5. Menarik, artinya bisa menarik minat pembaca dan tidak membosankan.
6. Jelas, artinya informasi yang disampaikan jurnalis dengan mudah dapat dipahami oleh khalayak umum (pembaca). Struktur kalimatnya tidak menimbulkan penyimpangan/ pengertian makna yang berbeda, menghindari ungkapan bersayap atau bermakna ganda (ambigu). Oleh karena itu, seyogyanya bahasa jurnalistik menggunakan kata-kata yang bermakna denotatif.
Tips Menulis Berita
1. Tulislah berita yang menarik dengan menerapkan gaya bahasa percakapan sederhana . Tulislah berita dengan lead yang bicara. Untuk menguji lead anda “berbicara” atau “bisu” cobalah dengan membaca tulisan yang dihasilkan. Jika anda kehabisan nafas dan tersengal-sengal ketika membaca maka led anda terlalu panjang.
2. Gunakan kata/Kalimat Sederhana. Kalimat sederhana terdiri dari satu pokok dan satu sebutan. Hindari menulis dengan kata keterangan dan anak kalimat.

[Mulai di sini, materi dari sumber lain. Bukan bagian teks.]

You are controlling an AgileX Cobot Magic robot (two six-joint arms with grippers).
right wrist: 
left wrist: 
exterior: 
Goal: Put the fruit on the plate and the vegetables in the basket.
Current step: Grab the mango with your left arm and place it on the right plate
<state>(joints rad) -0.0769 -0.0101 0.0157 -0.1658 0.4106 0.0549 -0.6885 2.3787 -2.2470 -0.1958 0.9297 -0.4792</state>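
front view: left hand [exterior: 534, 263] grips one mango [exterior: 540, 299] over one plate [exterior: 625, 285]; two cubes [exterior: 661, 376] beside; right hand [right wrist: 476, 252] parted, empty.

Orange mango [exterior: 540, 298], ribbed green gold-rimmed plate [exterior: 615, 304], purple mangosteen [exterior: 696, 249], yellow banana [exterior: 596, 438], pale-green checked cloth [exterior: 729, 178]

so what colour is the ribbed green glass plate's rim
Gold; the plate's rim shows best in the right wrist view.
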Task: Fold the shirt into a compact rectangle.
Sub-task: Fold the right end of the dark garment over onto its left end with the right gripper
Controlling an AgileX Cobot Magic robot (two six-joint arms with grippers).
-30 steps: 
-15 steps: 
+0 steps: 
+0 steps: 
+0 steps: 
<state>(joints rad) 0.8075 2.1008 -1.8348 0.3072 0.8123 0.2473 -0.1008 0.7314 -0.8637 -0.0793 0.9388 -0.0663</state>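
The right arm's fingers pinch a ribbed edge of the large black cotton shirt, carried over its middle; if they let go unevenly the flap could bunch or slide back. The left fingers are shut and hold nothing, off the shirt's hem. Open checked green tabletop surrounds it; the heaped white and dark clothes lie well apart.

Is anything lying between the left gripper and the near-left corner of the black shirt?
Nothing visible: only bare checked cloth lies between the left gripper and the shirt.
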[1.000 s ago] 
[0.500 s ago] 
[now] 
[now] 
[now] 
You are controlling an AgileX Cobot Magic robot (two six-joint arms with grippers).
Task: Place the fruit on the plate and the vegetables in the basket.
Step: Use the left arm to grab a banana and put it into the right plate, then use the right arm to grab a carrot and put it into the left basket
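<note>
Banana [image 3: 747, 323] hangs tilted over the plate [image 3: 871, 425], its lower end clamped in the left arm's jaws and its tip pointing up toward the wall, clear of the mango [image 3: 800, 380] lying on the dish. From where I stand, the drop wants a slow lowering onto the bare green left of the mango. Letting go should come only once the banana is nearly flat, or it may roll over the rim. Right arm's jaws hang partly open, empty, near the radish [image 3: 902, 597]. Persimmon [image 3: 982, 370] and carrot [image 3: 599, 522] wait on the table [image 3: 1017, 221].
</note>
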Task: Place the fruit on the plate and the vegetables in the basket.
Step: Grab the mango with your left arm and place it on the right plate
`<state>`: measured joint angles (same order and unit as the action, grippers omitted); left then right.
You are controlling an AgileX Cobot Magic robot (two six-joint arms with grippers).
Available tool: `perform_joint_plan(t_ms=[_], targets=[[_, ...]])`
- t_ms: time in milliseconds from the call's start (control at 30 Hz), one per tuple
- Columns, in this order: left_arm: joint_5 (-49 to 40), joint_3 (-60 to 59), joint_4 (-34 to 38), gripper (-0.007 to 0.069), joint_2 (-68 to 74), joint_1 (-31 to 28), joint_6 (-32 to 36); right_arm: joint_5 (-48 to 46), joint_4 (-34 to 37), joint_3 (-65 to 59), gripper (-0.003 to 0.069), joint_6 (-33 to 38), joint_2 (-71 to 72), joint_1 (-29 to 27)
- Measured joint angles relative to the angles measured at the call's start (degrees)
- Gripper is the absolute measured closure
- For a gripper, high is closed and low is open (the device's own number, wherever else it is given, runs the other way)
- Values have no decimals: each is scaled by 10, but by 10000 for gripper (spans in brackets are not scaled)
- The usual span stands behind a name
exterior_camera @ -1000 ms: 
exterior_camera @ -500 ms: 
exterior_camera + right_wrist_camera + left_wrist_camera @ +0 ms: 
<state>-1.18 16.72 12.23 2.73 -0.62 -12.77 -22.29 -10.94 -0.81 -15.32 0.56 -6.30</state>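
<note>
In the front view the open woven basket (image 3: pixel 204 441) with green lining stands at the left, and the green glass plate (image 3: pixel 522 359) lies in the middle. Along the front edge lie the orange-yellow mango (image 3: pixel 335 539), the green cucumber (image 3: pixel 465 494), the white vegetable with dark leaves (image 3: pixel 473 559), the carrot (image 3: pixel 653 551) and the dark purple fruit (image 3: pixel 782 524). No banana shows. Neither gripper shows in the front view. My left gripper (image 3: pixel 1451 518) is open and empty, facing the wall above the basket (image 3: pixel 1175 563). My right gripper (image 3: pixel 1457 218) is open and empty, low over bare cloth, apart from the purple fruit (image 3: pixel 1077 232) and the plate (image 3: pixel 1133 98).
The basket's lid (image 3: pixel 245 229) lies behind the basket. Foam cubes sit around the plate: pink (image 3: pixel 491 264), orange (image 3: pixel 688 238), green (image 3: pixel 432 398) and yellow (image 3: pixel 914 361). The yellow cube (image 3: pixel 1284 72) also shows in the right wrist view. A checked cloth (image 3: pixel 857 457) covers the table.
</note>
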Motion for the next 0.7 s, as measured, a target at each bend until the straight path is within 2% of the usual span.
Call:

Ganti kata-kata yang sulit atau asing dengan kata-kata yang mudah. Bila perlu ubah susunan kalimat atau alinea agar didapat tulisan yang “mengalir”. Ingat KISS (Keep It Simple and Short)
3. Hindari kata-kata berkabut. Kata-kata berkabut adalah tulisan yang berbunga-bunga, menggunakan istilah teknis, ungkapan asing yang tidak perlu dan ungkapan umum yang kabur. Yang diperlukan BI ragam jurnalistik adalah kejernihan tulisan (clarity).
4. Libatkan pembaca. Melibatkan pembaca berarti menulis berita yang sesuai dengan kepentingan, rasa ingin tahu, kesulitan, cita-cita, mimpi dan angan-angan. Tapi ingat: jangan sampai terjebak menulis dengan gaya menggurui atau menganggap enteng pembaca. Melibatkan pembaca berarti mengubah soal-soal yang sulit menjadi tulisan yang mudah dimengerti pembaca. Melibatkan pembaca juga didapat dengan menulis sesuai rasa keadilan yang hidup di masyarakat.
5. Gantilah kata sifat dengan kata kerja.
Baca kalimat ini: “Seorang perempuan tua yang kelelahan bekerja di sawahnya!”
Bandingkan dengan: “Seorang perempuan tua membajak, kepalanya merunduk, nafasnya tersengal-sengal!”
6. Gunakan kosakata yang tidak memihak
Baca kalimat ini: Seorang ayah memperkosa anak gadisnya sendiri yang masih berusia 12 tahun
Bandingkan dengan: Perkosaan menimpa anak gadis yang berusia 12 tahun.
7. Hindari pemakaian eufemisme bahasa.
Baca kalimat: Selama musim kemarau terjadi rawan pangan di Gunung Kidul
Bandingkan dengan: Selama musim kemarau terjadi kelaparan di Gunung Kidul.